Truly, though, the story is about the redemption and saving grace God provides amidst disaster. It’s not hard for people to take a look a see a wrong image of God–a negative, evil, malicious deity bent on the destruction of the entire world. I mean, it’s hard sometimes for me even with myoclonus and constant pain to keep reorienting myself to the good, gracious, and present-in-our-suffering God, so how much more when we look at something so horrifically disastrous, something like Katrina or what happened in the Philippines, and Noah’s Ark. Let me encourage Christians to not get too uptight about this film, but use it as a dialogue piece, and rather comfort and encourage people in catastrophic and horrible circumstances rather than the more common frantic defense of Scripture. Let’s use our minds, people, and exercise our critical thinking skills.
However, I’ve also heard that some critics are already waving the red flag…and I think that might have to do with some of the fantastical portions that are rumored…like six-armed (fallen) angelic Nephilim. Hmm…as interesting as it sounds, there’s as many theories behind the Nephilim as there are types of apples (not to mention I’ve got one, too–a theory not an apple–that will be implemented in my fiction eventually :)).
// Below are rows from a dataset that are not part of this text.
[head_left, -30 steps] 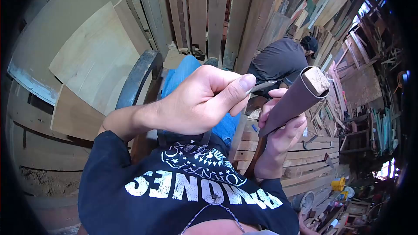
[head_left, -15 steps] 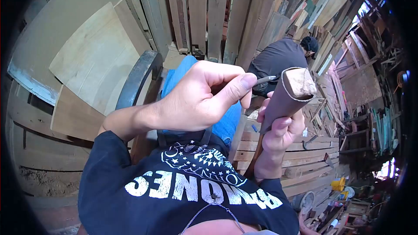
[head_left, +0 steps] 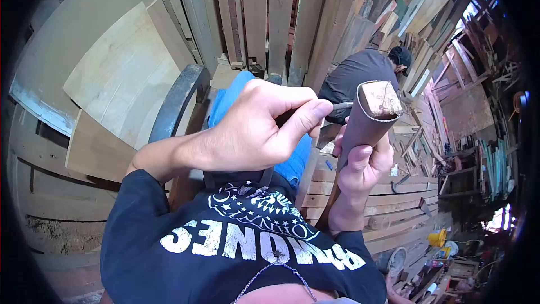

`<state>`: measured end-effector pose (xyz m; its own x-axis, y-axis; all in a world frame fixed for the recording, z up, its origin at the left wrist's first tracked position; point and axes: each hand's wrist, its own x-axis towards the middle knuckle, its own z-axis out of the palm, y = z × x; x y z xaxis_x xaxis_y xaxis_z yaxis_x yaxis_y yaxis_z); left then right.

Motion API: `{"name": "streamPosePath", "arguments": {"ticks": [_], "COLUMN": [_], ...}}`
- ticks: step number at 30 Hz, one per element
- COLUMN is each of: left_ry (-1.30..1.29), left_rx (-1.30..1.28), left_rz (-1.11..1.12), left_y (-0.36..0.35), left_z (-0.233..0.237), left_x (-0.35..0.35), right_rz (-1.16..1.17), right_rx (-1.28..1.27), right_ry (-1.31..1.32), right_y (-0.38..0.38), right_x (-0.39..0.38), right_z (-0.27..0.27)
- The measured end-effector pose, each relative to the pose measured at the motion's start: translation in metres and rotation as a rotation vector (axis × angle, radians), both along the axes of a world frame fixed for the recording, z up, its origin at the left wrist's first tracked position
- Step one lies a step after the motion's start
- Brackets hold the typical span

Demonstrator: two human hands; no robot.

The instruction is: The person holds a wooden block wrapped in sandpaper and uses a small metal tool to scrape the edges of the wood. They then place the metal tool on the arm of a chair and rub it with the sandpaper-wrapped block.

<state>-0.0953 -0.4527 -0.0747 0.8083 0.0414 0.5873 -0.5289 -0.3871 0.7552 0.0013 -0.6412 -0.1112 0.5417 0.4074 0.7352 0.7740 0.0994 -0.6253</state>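
My left hand point(head_left: 270, 124) is closed, pinching a thin dark stick-like piece point(head_left: 342, 105) between thumb and finger. The piece's tip lies right by the upper rim of a brown tube-like wrap point(head_left: 368, 129); whether they touch is unclear. Inside the wrap sits a pale wooden block point(head_left: 379, 99), its rough end facing up, with a gap at the lower edge. My right hand point(head_left: 363, 169) is wrapped round the tube from below and behind, thumb across its front. Both hands are in front of my chest, above my jeans point(head_left: 301, 160).
Another person point(head_left: 363, 76) in dark clothes bends down beyond the tube. A dark curved bar point(head_left: 179, 101) and wood panels point(head_left: 124, 67) stand at the left. Planks point(head_left: 256, 17) line the top. Stacked lumber and a yellow object point(head_left: 437, 238) are at the right.
The tube and block have shifted slightly left and up with my right hand. My left hand has moved very little, and the thin piece is still in its pinch.
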Motion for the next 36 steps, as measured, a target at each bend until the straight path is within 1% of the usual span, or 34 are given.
{"name": "streamPosePath", "arguments": {"ticks": [4,8,10,17,20,24,25,28,29,31,32,34,36], "left_ry": [-0.029,-0.056,-0.109,-0.112,-0.149,-0.087,-0.088,-0.198,-0.2,-0.106,-0.16,-0.167,-0.183], "left_rx": [0.059,0.044,0.105,0.079,0.122,0.095,0.097,0.148,0.145,0.111,0.111,0.131,0.157], "left_rz": [0.044,0.054,0.082,0.088,0.095,0.129,0.127,0.099,0.102,0.073,0.086,0.094,0.085], "left_y": [-0.001,-0.001,-0.002,-0.003,-0.004,-0.001,-0.002,-0.008,-0.008,-0.006,-0.005,-0.01,-0.012], "left_z": [0.0,0.0,-0.004,-0.004,-0.007,0.004,0.001,-0.013,-0.011,-0.006,-0.008,-0.012,-0.017], "left_x": [0.0,0.003,0.004,0.005,0.008,0.001,0.002,0.012,0.011,0.008,0.01,0.01,0.013], "right_rz": [0.001,0.006,0.01,-0.015,0.009,-0.014,-0.017,-0.015,-0.009,-0.013,-0.018,-0.026,0.007], "right_rx": [0.016,-0.006,0.01,0.003,0.001,-0.004,0.004,0.022,0.021,0.015,0.002,-0.006,0.045], "right_ry": [0.027,0.01,0.029,0.025,0.03,0.043,0.042,0.048,0.045,0.05,0.04,0.028,0.053], "right_y": [0.002,0.001,0.002,0.003,0.0,0.004,0.005,0.002,0.001,0.001,0.001,0.001,0.0], "right_x": [-0.001,0.001,0.0,-0.002,0.0,-0.002,-0.002,-0.002,-0.002,-0.002,-0.002,-0.002,-0.003], "right_z": [0.001,0.002,0.001,0.003,0.003,0.004,0.003,0.001,0.002,0.003,0.003,0.003,0.0]}}
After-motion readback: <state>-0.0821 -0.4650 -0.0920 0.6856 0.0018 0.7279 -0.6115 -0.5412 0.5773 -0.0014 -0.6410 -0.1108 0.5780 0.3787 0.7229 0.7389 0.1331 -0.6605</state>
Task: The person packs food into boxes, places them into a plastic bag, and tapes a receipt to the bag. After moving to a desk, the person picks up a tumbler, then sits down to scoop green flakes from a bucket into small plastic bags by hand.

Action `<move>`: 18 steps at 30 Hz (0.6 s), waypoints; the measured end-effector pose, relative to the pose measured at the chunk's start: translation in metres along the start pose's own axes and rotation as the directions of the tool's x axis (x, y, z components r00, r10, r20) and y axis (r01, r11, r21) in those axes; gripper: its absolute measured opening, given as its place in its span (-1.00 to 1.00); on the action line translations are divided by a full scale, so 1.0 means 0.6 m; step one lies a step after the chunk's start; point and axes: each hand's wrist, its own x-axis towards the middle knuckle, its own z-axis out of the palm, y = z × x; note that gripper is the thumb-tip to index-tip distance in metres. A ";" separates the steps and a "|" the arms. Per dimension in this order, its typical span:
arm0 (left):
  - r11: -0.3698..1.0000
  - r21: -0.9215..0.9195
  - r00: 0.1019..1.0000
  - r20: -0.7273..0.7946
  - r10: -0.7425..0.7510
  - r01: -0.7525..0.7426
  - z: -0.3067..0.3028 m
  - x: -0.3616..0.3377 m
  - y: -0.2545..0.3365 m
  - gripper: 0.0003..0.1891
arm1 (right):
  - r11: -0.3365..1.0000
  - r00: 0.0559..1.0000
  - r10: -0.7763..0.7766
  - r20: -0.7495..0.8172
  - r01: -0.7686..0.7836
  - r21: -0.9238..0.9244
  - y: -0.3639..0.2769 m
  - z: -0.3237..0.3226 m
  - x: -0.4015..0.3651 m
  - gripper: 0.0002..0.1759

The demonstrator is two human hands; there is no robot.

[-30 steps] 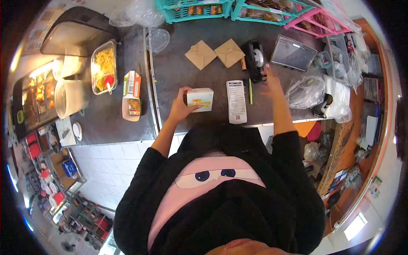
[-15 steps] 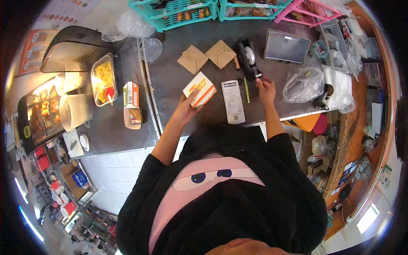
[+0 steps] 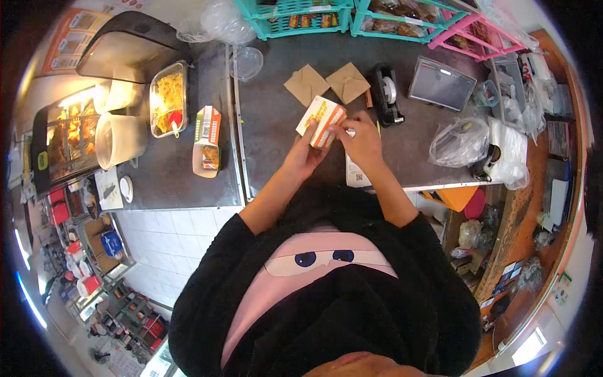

Truth be told, I’m really excited about seeing six-armed giant Nephilim! I mean, I’m a fantasy writer, why wouldn’t I be? Bring it–and then we can talk about it!
So, that being said, as long as what has been detailed in the Bible remains accurate–and there are quite a few details to pull from–the embellishments may actually help add to active imaginations like mine on what Noah’s life and times and flood and ark was actually like. Here’s to the wait, and thanks to my favorite entertainment reporting site, screenrant.com for the updates. Check it out.
Noah is an adaptation of a graphic novel by Darren Aronofsky, who also directed the film. The movie stars an epic cast, including Russell Crowe, Jennifer Connelly, Emma Watson, and Anthony Hopkins and will be in theaters March 28, 2014.